Task statement:
When you reach the line containing "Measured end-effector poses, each" in the data below, begin returning lines exactly as written, and stop once the line containing "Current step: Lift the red" has been returned.

Records supplied:

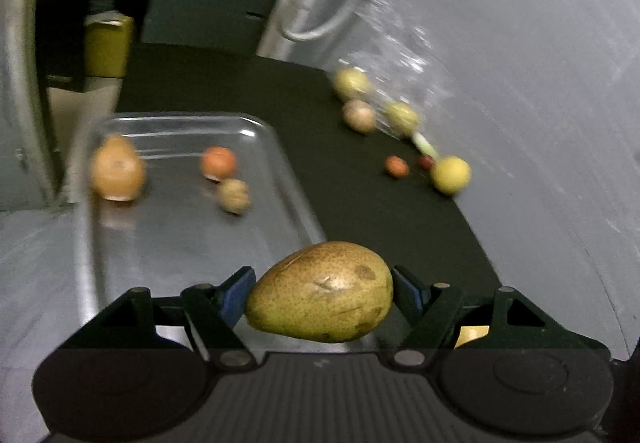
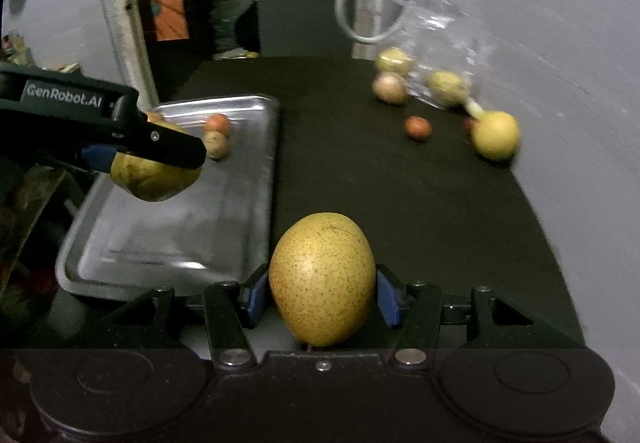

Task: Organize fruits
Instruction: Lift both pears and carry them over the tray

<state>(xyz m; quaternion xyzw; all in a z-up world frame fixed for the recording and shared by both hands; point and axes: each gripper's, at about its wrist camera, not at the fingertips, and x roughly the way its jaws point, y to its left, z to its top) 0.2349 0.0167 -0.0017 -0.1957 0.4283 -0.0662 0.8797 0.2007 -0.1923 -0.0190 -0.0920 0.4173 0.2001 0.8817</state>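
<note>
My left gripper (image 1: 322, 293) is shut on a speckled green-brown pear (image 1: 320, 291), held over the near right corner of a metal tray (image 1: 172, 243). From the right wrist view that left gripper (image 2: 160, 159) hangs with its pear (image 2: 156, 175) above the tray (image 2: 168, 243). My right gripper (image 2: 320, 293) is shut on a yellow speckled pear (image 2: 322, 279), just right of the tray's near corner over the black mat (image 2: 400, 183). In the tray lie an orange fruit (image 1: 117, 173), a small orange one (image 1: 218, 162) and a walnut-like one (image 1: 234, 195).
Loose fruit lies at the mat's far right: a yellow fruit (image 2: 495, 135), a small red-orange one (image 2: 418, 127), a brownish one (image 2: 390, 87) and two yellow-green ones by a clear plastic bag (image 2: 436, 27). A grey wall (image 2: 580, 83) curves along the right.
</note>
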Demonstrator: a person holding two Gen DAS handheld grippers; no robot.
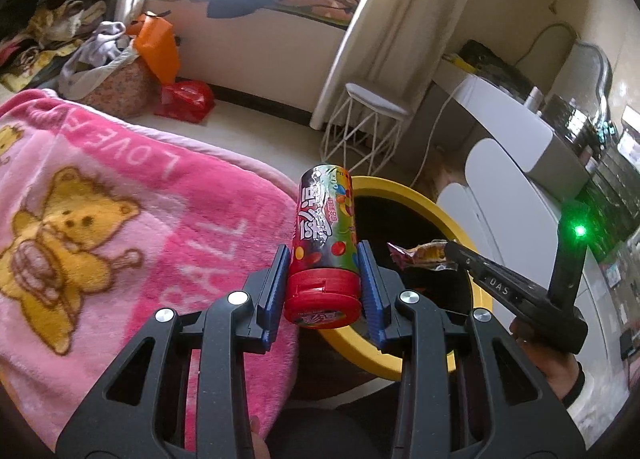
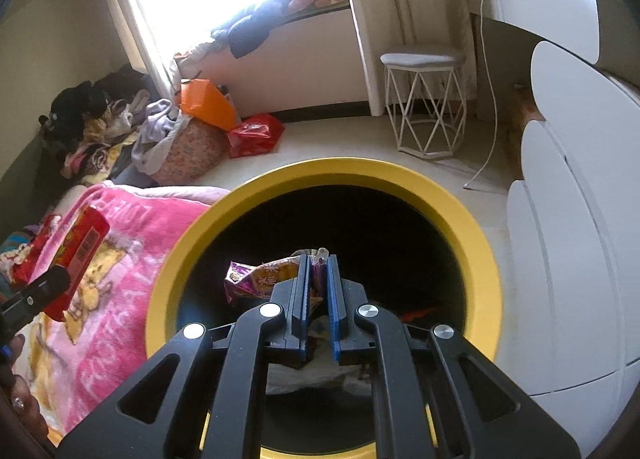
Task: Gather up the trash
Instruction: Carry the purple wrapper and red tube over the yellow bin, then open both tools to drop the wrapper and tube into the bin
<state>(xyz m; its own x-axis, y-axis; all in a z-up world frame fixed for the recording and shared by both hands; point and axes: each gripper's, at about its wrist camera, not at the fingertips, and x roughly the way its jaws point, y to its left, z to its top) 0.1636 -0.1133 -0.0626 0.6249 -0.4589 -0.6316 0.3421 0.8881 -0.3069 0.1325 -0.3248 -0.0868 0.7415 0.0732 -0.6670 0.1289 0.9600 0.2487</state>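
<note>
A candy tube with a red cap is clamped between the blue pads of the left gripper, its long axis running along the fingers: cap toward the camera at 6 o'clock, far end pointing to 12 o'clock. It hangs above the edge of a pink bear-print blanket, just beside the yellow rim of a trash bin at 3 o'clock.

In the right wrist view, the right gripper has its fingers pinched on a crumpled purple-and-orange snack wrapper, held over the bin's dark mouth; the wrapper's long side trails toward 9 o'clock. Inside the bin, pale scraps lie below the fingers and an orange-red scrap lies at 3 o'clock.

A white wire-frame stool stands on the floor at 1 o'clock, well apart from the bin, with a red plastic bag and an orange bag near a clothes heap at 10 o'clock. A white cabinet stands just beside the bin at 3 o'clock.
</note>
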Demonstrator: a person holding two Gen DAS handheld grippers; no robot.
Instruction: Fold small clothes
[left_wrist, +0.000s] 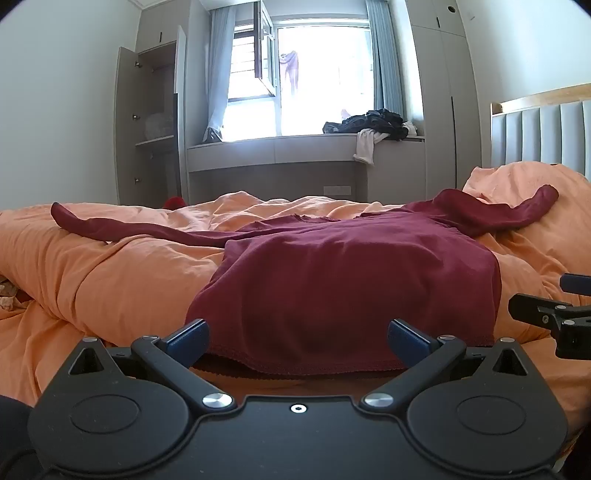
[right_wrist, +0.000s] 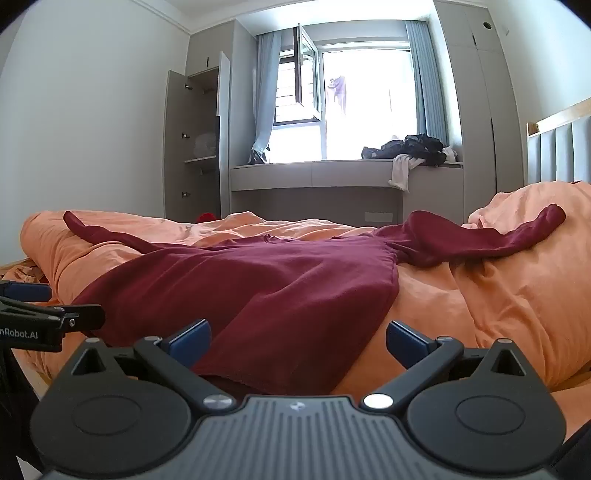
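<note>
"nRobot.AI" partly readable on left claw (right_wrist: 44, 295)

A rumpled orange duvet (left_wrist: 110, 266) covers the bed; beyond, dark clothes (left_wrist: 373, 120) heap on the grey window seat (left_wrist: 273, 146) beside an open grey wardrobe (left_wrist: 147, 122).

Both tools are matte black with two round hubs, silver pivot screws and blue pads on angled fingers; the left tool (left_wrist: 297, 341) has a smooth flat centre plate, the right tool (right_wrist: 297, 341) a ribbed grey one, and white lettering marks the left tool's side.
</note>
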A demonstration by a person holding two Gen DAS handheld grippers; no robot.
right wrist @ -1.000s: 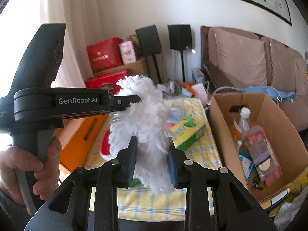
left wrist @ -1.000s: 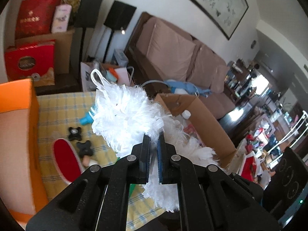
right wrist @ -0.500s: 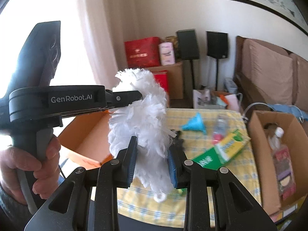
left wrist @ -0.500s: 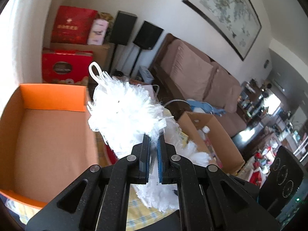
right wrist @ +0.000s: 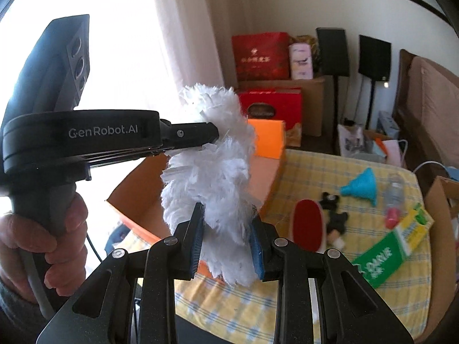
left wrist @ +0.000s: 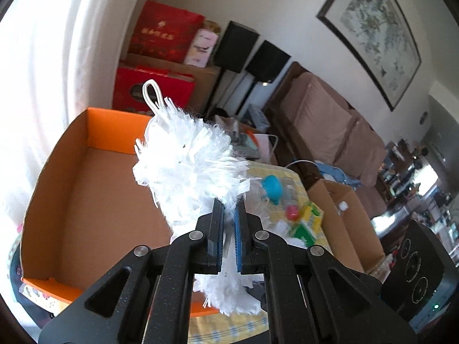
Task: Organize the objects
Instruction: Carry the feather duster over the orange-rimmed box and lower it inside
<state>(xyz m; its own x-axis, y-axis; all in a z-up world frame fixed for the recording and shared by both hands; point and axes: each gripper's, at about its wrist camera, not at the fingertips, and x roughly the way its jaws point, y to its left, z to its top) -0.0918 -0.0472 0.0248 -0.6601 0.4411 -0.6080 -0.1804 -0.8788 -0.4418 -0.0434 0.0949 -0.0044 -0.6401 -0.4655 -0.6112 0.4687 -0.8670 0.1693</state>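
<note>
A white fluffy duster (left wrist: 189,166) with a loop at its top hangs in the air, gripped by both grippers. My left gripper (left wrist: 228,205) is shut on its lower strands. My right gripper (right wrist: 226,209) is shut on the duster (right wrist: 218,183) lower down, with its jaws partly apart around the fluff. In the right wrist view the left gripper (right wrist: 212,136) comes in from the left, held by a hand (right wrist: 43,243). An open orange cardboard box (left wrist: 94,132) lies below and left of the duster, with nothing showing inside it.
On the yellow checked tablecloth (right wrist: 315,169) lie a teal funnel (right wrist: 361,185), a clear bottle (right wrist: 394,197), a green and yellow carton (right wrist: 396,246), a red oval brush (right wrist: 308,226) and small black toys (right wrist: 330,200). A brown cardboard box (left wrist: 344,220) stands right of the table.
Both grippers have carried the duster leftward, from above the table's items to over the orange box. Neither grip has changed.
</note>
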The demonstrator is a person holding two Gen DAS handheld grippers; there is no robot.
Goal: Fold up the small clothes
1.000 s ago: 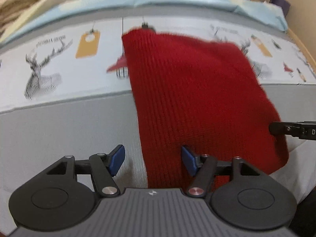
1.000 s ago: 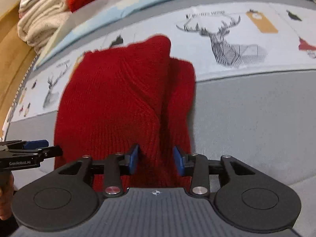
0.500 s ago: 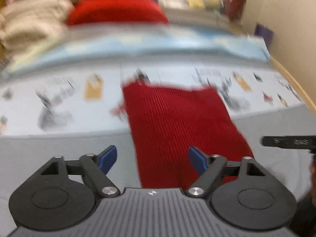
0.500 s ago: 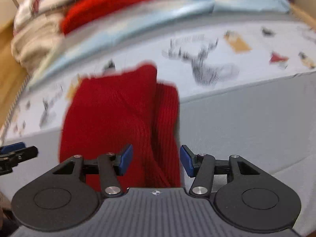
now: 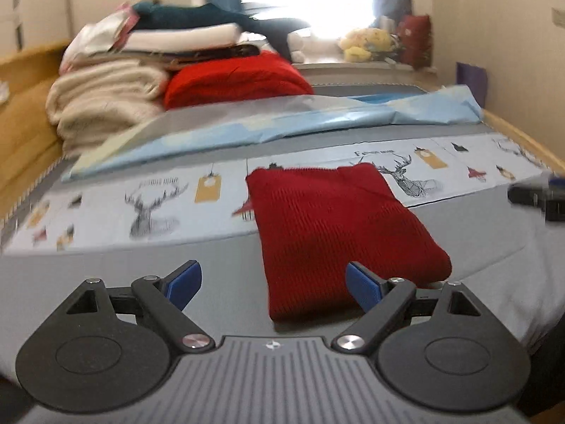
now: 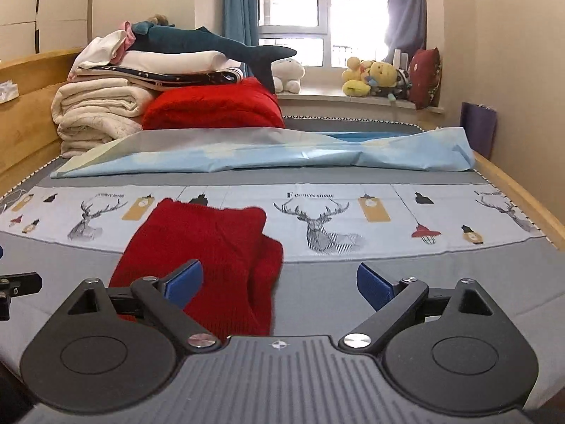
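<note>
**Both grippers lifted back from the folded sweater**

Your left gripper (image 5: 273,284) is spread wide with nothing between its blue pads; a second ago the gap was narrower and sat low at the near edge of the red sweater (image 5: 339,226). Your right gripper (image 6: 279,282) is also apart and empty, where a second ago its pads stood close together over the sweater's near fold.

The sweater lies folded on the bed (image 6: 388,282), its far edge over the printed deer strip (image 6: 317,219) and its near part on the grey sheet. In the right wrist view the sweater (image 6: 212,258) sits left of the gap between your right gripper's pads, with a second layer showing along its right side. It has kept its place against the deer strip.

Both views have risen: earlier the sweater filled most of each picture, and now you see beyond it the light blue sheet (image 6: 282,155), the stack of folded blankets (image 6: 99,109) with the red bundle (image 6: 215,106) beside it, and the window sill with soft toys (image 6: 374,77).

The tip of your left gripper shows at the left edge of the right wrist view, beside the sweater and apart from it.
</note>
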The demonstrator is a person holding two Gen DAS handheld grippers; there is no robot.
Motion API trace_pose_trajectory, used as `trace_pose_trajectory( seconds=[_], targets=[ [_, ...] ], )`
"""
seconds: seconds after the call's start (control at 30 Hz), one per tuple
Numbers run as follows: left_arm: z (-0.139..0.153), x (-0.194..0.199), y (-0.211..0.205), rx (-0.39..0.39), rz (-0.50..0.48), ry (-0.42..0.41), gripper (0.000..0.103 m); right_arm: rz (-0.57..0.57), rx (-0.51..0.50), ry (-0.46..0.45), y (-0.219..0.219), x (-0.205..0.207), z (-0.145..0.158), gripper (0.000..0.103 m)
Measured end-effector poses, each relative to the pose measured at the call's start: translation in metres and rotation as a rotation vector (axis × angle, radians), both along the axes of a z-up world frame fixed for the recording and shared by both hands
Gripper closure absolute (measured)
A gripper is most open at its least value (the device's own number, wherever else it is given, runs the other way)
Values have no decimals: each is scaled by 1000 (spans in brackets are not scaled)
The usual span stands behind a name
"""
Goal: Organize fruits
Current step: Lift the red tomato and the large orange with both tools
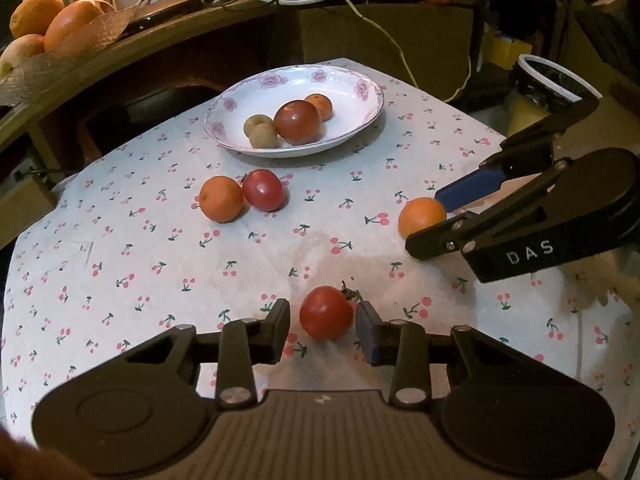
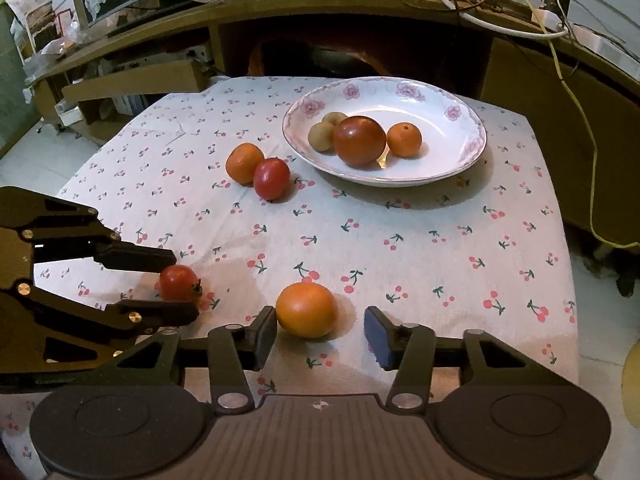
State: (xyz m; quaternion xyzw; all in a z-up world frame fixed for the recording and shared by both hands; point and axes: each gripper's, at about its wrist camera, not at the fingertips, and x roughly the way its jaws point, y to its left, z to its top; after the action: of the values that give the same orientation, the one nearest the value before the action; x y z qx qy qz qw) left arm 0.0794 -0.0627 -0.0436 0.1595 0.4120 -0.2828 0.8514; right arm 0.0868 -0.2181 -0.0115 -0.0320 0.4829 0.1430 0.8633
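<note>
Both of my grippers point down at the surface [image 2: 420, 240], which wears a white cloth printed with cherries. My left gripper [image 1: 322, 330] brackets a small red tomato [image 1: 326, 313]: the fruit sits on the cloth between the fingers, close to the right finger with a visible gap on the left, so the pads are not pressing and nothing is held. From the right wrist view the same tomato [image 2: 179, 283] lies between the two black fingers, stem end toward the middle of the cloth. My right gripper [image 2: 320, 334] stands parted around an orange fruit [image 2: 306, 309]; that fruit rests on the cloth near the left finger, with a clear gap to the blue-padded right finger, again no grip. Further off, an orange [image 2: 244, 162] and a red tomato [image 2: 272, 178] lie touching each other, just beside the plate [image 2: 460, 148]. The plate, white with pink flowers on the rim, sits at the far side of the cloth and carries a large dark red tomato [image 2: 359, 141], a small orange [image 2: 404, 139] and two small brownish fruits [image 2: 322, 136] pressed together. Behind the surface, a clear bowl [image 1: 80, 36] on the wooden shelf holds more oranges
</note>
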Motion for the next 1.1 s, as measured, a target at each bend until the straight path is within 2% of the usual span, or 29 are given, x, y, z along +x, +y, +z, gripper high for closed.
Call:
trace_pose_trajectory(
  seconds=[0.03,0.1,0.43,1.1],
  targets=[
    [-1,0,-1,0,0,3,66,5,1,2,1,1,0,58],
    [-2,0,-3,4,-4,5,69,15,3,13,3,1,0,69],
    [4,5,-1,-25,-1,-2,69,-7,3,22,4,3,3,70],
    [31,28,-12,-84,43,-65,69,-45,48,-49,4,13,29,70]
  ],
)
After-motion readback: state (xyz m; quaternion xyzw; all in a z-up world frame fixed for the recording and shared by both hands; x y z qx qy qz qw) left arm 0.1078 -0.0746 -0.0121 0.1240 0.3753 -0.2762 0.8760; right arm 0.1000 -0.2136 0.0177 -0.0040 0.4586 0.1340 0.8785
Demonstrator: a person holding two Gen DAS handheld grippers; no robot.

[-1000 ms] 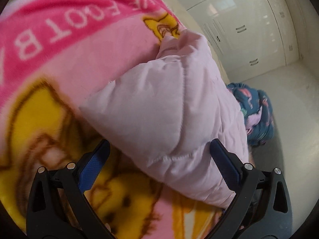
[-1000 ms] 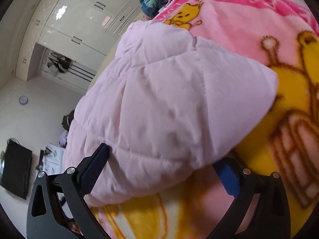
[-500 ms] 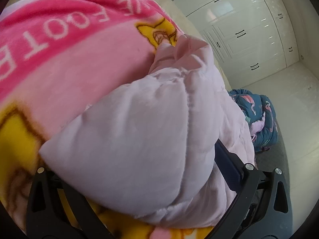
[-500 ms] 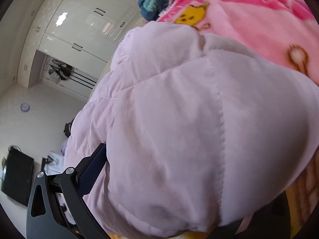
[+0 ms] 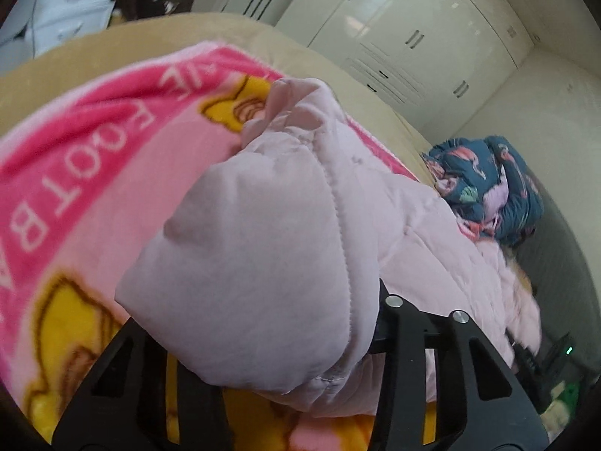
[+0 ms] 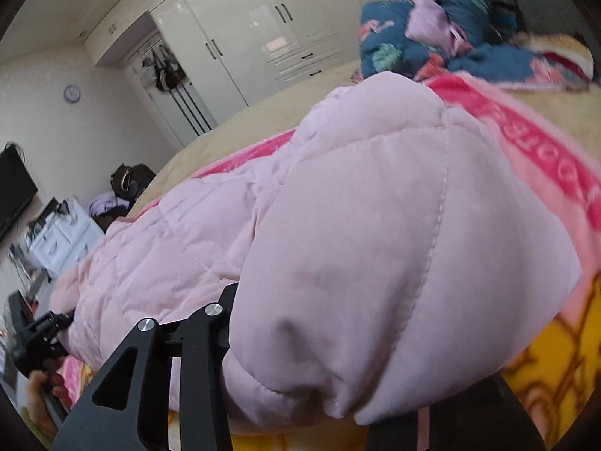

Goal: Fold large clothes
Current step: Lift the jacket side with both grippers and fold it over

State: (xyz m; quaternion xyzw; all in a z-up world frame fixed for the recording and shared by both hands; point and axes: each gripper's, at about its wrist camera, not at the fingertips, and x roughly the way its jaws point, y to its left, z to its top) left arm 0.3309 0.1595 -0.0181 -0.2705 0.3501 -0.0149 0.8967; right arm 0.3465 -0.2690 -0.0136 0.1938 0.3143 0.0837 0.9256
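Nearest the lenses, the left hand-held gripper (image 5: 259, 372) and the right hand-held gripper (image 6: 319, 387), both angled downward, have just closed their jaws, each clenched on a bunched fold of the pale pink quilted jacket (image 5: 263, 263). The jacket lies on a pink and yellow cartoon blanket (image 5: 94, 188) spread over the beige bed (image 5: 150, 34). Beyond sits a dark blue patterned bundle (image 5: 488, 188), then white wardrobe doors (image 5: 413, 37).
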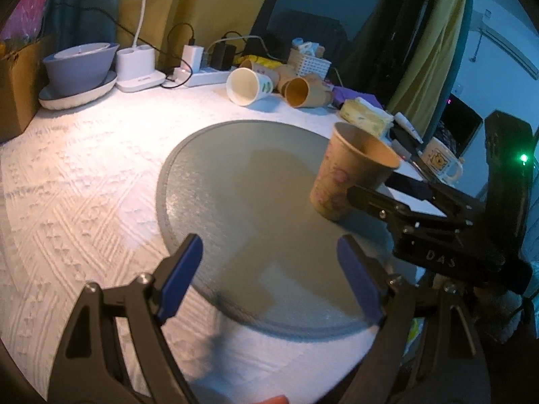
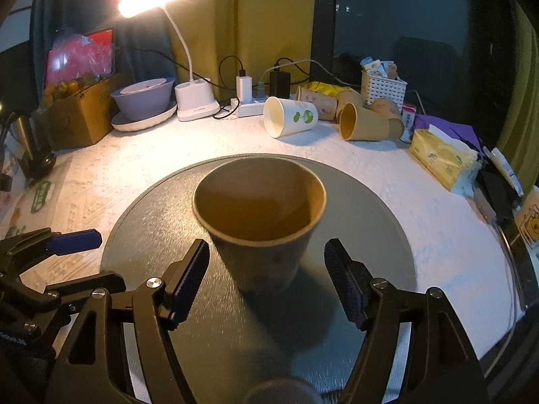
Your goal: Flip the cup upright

Output of the task:
Measured end-effector poses, each relative to the pose measured at the call's start: translation in metres and rotation as a rotation vector (axis × angle, radians), both along the axes of a z-up world frame fixed for the recording and shared by both hands
Gripper closure absolute (measured)
A gripper is most open at its least value (the device's own number, wherever else it is given, runs the other way)
Values have no decimals: each is scaled by 1000 (spans in brackets are not scaled)
The usual span stands behind a name
"""
Goal: Organize fruits
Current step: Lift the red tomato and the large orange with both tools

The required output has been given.